Several of the differences observed between the WT and QS mutant P. aeruginosa strains studied here fit well with what is known about their genomes. The QS mutant is a ΔlasIΔrhlI strain, which is incapable of synthesizing N-3-oxo-dodecanoyl-l-homoserine lactone (HSL) (3-oxo-C12-HSL) and N-butyryl-l-HSL (C4-HSL), two “master regulator” signals controlling the P. aeruginosa QS systems, las and rhl, respectively.[38] One expected effect of these mutations is a complete lack of rhamnolipid production,[25] a change that is clearly visualized in both the MALDI and SIMS ion images of the rhamnolipids Rha-Rha-C10-C10 and Rha-C10-C10. Quinolone biosynthesis is also regulated by these signals indirectly and in a competitive manner; 3-oxo-C12-HSL promotes PQS production whereas C4-HSL suppresses it.[38] Thus, the reduced PQS levels detected in the QS mutant biofilm may arise from loss of las promotion, with residual PQS produced by promotion from other signaling pathways, as the las system is not the dominant driver of PQS biosynthesis under certain growth conditions.[47]

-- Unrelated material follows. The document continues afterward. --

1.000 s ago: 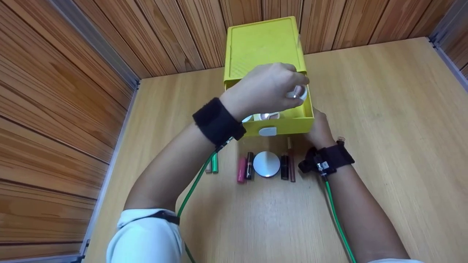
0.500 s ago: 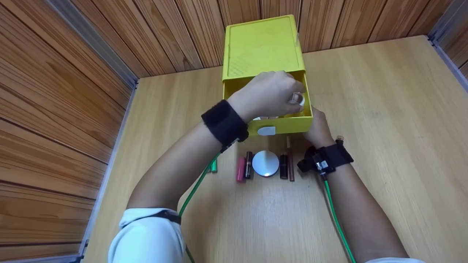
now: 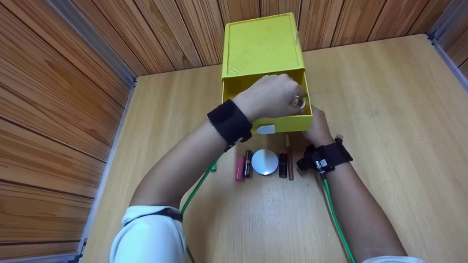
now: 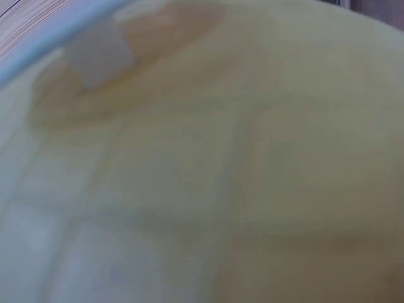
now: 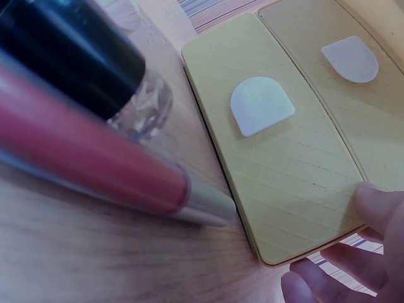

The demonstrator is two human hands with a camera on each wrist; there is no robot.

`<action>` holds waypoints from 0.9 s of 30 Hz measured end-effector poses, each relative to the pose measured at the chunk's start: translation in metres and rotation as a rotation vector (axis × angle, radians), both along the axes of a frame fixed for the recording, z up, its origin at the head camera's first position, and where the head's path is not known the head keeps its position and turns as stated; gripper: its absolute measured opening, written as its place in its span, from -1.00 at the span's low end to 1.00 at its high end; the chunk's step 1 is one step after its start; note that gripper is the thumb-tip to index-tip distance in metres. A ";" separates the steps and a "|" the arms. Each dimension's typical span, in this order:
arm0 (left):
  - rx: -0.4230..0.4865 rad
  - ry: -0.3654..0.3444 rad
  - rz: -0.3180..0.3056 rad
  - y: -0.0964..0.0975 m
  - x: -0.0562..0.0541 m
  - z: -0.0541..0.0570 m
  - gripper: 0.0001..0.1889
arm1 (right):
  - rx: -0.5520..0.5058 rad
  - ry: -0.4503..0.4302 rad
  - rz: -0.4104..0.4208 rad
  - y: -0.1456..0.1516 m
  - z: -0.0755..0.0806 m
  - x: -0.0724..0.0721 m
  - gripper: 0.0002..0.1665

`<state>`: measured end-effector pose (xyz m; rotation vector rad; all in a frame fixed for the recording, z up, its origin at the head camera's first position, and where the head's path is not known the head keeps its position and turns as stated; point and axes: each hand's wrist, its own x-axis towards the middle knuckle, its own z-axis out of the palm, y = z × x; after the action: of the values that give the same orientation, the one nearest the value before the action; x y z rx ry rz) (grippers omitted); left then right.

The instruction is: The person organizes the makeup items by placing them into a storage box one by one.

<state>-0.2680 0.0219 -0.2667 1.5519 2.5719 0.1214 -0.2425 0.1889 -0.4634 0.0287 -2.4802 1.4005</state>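
Observation:
My left hand point(image 3: 270, 95) reaches into the pulled-out drawer of a yellow drawer box point(image 3: 263, 45). Its fingers pinch a small round item with a white rim point(image 3: 302, 103), whose kind I cannot tell. The forearm and hand hide most of the drawer's inside. A blurred yellow surface with grid lines point(image 4: 170, 164) fills the left wrist view. At the box's right side, my right hand point(image 5: 353, 259) holds its corner, thumb on the front edge and fingers along the side. White tabs mark two drawer fronts point(image 5: 284, 177) in the right wrist view.
Before the box lie a pink tube point(image 3: 239, 168), a black tube point(image 3: 248, 164), a round silvery compact point(image 3: 264, 162), a black-capped bottle point(image 3: 282, 165) and a slim lip gloss point(image 3: 290, 162). A green item point(image 3: 214, 167) shows beside my left forearm. Wood-panel walls stand behind and left.
My left hand has sunk lower into the drawer with the small round item, shifting slightly right. Pale things seen in the drawer earlier are now hidden. My right hand stays at the box.

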 end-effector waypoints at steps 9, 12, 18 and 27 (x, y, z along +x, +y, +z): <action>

The changes observed in the HHQ and NHQ distributions are not as easily explained, partly because they are more subtle, and partly because these quinolones are not as well-characterized as PQS, so the effect of the ΔlasIΔrhlI mutations on their abundance and distribution is less easily interpreted. The microscopic quinolone aggregations observed in the QS mutant biofilm could be due to a lack of rhamnolipid production; rhamnolipids act as surfactants, which can mobilize cells[40] and solubilize quinolones in the biofilm,[48] so secreted quinolones or cells may aggregate more extensively without them. Another possible explanation is that PQS is required for production of the membrane vesicles that ordinarily transmit quinolones and other metabolites between cells,[43] so decreased PQS levels may result in reduced vesicular production and consequently, a local buildup of other quinolones around the cells of origin. Ongoing work is focused on elucidating the role of these quinolones and others in P. aeruginosa biofilms using MALDI-guided SIMS and Raman imaging.

Conclusions

We have developed a sequentially combined chemical imaging approach wherein an undersampled MALDI MS image is used to guide microscopic SIMS imaging experiments to target chemically interesting ROIs on the same sample. This combination of complementary microprobes conveys numerous advantages in an MSI experiment, including: (1) specification of microscopic ROIs from a chemical map rather than an optical image, (2) spatially registered macro- and microscopic chemical images of a single sample, (3) generation of a fiducial grid for sample navigation in SIMS, and (4) MALDI MS/MS capability for in situ ion characterization. Applied to bacterial biofilms of P. aeruginosa, MALDI-guided SIMS enabled the detection and visualization of multiple secondary metabolites, including rhamnolipid surfactants and quinolone signaling molecules that heretofore have not been reported using SIMS alone. The combination of SIMS and MALDI revealed both macroscopic and cell scale chemical heterogeneity across the biofilms for the analytes studied, and can be applied to other samples where similar multiscale complexity exists, such as tissue sections. Additionally, although a single metal-enhanced preparation was utilized in this work for compatibility with both MALDI and SIMS, future work will include applying traditional MALDI matrixes in a microdroplet array in order to extend the mass range to include detection of proteins and other macromolecules of interest.